**Required work**
When you find the line with "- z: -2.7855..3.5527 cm" among the records below, reproduce it and each line after it exactly, ending with the line with "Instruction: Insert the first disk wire".

**Recorded data**
----------
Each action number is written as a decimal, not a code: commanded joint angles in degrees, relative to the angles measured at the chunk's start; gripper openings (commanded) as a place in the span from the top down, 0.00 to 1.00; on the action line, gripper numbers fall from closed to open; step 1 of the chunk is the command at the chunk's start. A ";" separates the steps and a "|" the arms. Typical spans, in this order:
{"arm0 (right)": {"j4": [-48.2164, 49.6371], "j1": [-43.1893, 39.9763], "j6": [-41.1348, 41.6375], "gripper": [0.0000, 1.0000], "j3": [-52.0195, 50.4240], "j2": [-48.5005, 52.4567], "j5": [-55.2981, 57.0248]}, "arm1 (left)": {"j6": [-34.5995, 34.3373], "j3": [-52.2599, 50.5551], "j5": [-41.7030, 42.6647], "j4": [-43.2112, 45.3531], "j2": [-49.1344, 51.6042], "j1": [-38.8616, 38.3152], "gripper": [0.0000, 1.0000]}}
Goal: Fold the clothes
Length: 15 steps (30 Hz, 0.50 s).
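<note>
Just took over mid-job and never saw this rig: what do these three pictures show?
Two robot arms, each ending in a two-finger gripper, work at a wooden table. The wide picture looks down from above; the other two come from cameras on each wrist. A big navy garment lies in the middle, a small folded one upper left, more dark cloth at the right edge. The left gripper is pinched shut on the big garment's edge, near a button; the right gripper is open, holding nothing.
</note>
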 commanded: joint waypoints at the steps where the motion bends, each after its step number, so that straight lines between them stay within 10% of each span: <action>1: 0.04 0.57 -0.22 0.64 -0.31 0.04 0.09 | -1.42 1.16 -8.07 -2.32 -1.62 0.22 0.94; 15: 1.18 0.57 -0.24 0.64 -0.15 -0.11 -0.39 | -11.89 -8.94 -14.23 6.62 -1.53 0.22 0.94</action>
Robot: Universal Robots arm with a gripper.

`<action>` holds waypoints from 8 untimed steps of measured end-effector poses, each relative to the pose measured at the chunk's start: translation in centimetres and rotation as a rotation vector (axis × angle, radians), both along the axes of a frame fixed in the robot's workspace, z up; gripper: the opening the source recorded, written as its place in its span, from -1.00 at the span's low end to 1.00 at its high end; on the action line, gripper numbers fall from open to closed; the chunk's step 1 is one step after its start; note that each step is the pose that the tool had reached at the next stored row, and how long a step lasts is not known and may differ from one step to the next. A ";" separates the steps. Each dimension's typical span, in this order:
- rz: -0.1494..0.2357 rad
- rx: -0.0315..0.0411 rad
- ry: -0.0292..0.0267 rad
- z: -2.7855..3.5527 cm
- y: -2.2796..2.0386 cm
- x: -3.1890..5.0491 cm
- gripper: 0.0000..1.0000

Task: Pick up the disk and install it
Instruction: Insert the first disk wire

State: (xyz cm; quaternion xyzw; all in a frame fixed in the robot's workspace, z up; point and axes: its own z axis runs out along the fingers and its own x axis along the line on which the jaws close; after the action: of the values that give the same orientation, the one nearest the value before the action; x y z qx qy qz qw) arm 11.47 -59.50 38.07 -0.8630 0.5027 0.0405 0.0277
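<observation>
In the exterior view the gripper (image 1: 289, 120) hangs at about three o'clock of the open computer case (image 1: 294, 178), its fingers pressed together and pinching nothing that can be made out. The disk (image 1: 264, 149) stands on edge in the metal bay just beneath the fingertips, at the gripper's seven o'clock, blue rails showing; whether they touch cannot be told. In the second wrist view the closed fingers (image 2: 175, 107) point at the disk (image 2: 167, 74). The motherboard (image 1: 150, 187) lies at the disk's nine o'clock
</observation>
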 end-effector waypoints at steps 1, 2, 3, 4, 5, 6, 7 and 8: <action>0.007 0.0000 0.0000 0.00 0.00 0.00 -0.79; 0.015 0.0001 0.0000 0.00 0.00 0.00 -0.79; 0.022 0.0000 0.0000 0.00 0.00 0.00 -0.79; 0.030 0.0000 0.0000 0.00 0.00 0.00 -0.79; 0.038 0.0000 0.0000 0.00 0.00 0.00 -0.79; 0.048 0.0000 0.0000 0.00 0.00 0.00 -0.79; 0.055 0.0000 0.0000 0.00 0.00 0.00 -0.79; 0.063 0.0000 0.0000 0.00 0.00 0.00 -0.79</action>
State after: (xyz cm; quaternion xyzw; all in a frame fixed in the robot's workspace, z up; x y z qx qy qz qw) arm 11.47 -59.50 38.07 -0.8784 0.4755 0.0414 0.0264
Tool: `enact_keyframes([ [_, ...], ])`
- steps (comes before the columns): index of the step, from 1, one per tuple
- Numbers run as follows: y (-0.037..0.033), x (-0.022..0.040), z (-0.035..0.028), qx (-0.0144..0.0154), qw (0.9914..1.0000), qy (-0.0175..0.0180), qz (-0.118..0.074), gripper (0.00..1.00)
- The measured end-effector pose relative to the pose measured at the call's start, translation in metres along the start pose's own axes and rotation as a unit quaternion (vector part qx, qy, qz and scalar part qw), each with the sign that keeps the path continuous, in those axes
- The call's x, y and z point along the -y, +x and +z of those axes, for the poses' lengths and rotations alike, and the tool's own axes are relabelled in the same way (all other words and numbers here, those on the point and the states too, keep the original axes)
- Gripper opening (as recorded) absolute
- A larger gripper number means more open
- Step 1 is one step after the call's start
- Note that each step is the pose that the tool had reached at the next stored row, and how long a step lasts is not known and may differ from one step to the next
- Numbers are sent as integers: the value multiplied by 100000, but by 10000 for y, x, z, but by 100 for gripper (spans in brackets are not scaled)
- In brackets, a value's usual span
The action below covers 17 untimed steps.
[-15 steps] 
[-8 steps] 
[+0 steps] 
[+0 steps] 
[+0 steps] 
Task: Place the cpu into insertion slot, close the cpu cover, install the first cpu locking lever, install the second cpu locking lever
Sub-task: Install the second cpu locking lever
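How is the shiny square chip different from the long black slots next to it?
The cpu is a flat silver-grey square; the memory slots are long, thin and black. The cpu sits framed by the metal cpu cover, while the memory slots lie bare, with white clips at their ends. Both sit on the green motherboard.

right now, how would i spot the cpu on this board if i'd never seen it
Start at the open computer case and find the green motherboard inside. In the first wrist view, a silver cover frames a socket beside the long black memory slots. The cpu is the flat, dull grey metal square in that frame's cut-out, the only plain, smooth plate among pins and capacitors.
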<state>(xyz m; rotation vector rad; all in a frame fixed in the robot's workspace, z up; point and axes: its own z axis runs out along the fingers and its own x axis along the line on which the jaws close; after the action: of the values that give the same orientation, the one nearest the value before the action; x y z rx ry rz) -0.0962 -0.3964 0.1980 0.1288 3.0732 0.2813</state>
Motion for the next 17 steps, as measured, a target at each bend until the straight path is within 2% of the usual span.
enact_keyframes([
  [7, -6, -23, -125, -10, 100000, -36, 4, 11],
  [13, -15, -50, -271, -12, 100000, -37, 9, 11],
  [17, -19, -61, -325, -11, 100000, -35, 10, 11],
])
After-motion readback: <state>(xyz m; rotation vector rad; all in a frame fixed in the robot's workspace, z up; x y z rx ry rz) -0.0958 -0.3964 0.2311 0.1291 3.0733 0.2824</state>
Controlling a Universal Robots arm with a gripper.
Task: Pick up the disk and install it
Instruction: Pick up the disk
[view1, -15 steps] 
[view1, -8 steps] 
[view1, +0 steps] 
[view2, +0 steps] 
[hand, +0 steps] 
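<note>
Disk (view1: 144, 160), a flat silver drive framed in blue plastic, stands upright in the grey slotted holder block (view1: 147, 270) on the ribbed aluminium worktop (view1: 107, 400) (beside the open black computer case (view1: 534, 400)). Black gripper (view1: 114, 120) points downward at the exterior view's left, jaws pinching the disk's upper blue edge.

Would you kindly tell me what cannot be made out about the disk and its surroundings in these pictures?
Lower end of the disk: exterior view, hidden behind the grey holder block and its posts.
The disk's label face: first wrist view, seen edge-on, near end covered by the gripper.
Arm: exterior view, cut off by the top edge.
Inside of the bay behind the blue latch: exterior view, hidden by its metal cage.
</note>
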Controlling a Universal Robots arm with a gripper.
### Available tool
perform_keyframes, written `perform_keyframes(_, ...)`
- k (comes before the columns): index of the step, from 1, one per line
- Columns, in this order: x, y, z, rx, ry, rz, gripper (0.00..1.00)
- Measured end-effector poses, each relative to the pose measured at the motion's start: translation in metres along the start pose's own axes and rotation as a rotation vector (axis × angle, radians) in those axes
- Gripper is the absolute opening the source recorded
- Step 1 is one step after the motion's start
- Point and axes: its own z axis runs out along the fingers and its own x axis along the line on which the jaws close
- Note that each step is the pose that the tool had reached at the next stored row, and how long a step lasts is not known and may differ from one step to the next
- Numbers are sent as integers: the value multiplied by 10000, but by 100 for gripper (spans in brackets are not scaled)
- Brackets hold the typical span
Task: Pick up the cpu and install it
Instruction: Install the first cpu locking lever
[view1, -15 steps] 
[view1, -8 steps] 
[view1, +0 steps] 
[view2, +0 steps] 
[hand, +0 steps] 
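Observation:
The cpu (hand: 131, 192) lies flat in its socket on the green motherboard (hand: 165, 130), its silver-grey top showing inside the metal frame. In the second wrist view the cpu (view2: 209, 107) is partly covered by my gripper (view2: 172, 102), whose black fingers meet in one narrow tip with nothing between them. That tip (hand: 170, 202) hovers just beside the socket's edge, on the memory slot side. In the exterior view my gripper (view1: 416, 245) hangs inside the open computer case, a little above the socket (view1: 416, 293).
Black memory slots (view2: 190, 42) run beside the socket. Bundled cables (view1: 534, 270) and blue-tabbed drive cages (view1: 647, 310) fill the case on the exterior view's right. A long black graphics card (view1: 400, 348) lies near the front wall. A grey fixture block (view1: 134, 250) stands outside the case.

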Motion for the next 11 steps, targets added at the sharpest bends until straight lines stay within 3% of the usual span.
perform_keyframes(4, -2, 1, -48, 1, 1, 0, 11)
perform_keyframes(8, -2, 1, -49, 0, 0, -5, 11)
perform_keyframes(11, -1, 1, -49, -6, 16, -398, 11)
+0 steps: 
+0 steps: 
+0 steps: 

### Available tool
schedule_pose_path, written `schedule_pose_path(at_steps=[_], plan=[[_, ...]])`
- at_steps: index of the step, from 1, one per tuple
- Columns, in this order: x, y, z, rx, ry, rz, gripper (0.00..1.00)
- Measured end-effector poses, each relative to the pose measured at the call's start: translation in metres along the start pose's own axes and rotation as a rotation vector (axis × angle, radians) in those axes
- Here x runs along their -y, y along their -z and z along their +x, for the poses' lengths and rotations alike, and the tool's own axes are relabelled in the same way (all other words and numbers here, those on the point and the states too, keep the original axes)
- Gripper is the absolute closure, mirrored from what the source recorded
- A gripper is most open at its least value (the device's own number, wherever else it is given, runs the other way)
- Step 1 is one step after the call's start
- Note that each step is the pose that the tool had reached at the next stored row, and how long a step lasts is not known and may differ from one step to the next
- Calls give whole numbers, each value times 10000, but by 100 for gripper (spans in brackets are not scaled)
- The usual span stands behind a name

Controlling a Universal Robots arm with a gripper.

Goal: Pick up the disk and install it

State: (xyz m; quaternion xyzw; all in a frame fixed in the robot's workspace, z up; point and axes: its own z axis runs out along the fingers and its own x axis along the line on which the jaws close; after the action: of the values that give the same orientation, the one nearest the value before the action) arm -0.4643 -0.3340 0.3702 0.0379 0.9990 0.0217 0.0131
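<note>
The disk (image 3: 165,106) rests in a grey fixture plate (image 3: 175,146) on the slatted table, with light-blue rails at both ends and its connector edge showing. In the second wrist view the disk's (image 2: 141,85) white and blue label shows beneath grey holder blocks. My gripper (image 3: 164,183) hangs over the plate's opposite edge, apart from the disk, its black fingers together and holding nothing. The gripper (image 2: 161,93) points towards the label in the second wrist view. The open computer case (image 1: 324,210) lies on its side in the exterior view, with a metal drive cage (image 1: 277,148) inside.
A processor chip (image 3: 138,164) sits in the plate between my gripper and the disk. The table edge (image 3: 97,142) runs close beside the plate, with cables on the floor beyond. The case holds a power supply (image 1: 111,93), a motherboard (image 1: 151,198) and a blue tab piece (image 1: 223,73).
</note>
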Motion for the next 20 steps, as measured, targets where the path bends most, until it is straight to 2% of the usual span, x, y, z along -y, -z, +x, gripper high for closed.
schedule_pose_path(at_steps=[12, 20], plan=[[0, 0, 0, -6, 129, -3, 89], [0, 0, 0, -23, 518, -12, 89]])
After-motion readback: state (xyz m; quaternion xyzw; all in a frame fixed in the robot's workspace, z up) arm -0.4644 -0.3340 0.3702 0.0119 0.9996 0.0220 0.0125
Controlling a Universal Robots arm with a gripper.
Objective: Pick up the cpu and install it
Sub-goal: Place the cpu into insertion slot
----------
**Expected answer**
- z: -2.7855..3.5527 cm
- y: -2.2796..2.0386 cm
- x: -3.1890..5.0491 cm
- gripper: 0.0000..1.0000

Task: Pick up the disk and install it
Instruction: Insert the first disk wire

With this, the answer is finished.